Zaten beni götürmeye gelen sınıf arkadaşlarım okulda sırasıyla Virüs ve Fruko namıyla bilinen ve de tabir yerindeyse aranan kıdemli haydutlar. Mustafa müdürün bilgisayarına virüs sokup çökertmesiyle, Furkan ise çatı kaplamasını söküp tavan aralığından kızlar tuvaletini dikizleme denemesiyle tanınıyor. Dersin ortasında tavanda bir kapak açılıp öğretmen masasının üzerine bir adamın atladığını düşünün, işte böyle bir yer bizim sınıf... Yalnız, arkadaşlarımla en büyük ortak noktamız, bilim ve fen aşkıyla yanıp tutuşuyor oluşumuz. Naif keşfetme arzumuz bize Biyoloji hocasına yalakalık da yaptırıyor, kafaladığımız hocadan laboratuvarın anahtarını da aldırıyor. Geriye; Fruko'nun, internetin bilmem hangi köşesinden indirdiği ve ingilizce olduğu için yarım yamalak anlayabildiğimiz "deney" tariflerini alarak lavoratuvarda kontrolsüzce denemek kalıyor. Cahil cesareti dedikleri şey tam olarak da bu... Bir keresinde %97 derişimli sülfürik asiti, şişenin üzerindeki etiketten okumak yerine "içinde ne var bunun" diyerek koklamak sonucu yarım saat öksürük krizine girmiş, ya da kontrolsüz deneylerinin başarısız sonuçlarını plastik çöp kutusuna atarak çöpü yakmış arkadaşlar bunlar...

Neyse, konudan fazla saptım galiba, esas meseleye dönelim. Arkadaşlar koluma girdiler, çünkü en büyük, en görkemli, tabiri caizse "ustalık eseri" diyecekleri işi icra edecekler ve benim de şahit olmamı istiyorlar. Dahası, tek şahit ben değilim! Kurbanlar arasında yine kod adlarıyla Yakup, Sarı ve Kodal namıyla bilinen arkadaşlarımız da var. Sıraları duvar kenarlarına istiflenmiş, kullanılmayan bir sınıftan ibaret olan laboratuvarımızdayız. Okul binamız 1999 depreminde yıkıldıktan sonra aynı yere yapılan 2 katlı çelik konstrüksiyon bir yapıdan ibaret. Duvarlar kartonpiyerle yapılmış, yani yumruk atmayı bırakın bütün ağırlığınızla yaslanırsanız öbür sınıfa geçme ihtimaliniz var. Tavanlar kaplama ve bir üst katla arada boşluk var. İşte böyle bir ortamda, ikinci katın tam ortasındaki boş sınıf bizim laboratuvarımız.
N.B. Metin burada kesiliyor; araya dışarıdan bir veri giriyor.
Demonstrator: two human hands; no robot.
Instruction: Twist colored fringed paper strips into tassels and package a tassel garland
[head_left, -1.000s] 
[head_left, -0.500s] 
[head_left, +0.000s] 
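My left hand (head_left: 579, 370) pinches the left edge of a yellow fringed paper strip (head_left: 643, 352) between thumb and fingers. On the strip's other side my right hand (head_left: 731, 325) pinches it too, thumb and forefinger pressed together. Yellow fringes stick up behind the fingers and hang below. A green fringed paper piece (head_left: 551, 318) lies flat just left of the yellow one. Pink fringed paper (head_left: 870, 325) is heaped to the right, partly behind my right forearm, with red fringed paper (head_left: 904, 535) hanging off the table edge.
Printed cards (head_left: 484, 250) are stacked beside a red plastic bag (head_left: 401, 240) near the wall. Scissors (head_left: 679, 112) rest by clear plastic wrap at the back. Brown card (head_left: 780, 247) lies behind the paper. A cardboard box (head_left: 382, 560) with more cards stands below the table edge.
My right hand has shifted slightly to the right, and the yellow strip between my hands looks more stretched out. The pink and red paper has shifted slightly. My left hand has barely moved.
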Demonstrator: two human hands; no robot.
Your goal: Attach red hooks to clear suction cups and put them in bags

Ve iki yanında kızlar ve erkekler için birer tuvalet var.

Neyse, arkadaşlar beni kolumdan tutuyor ve sınıftan bozma laboratuvara zorla sokuyorlar. Manzara enteresan. Sınıfın ortasındaki boşlukta, yerde küçük, plastik ve mavi renkli bir plaj kovası var. Hani şu çocukların kumdan kale yapmakta kullandıklarından. Küçük kovanın içi su ile dolu. Kovanın bir tarafında Sarı, Kodo ve Yakup ayakta duruyor, ne olup biteceğini merakla bekliyorlar. Zavallı gafiller! Öbür tarafta, taa duvarın dibinde, yana yatırılarak üst üste konulup bir nevi siper haline getirilmiş sıraların ardında Virüs Mustafa çömelmiş vaziyette. Kafasında, tıpkı işbirlikçisi Fruko gibi, kaynak gözlüklerine benzer lavoratuvar gözlükleri var. Gayet kurnaz olduğu için tehlikeli işleri Fruko'ya havale ederek kendini siperin arkasına atmış ve emniyete almış vaziyette.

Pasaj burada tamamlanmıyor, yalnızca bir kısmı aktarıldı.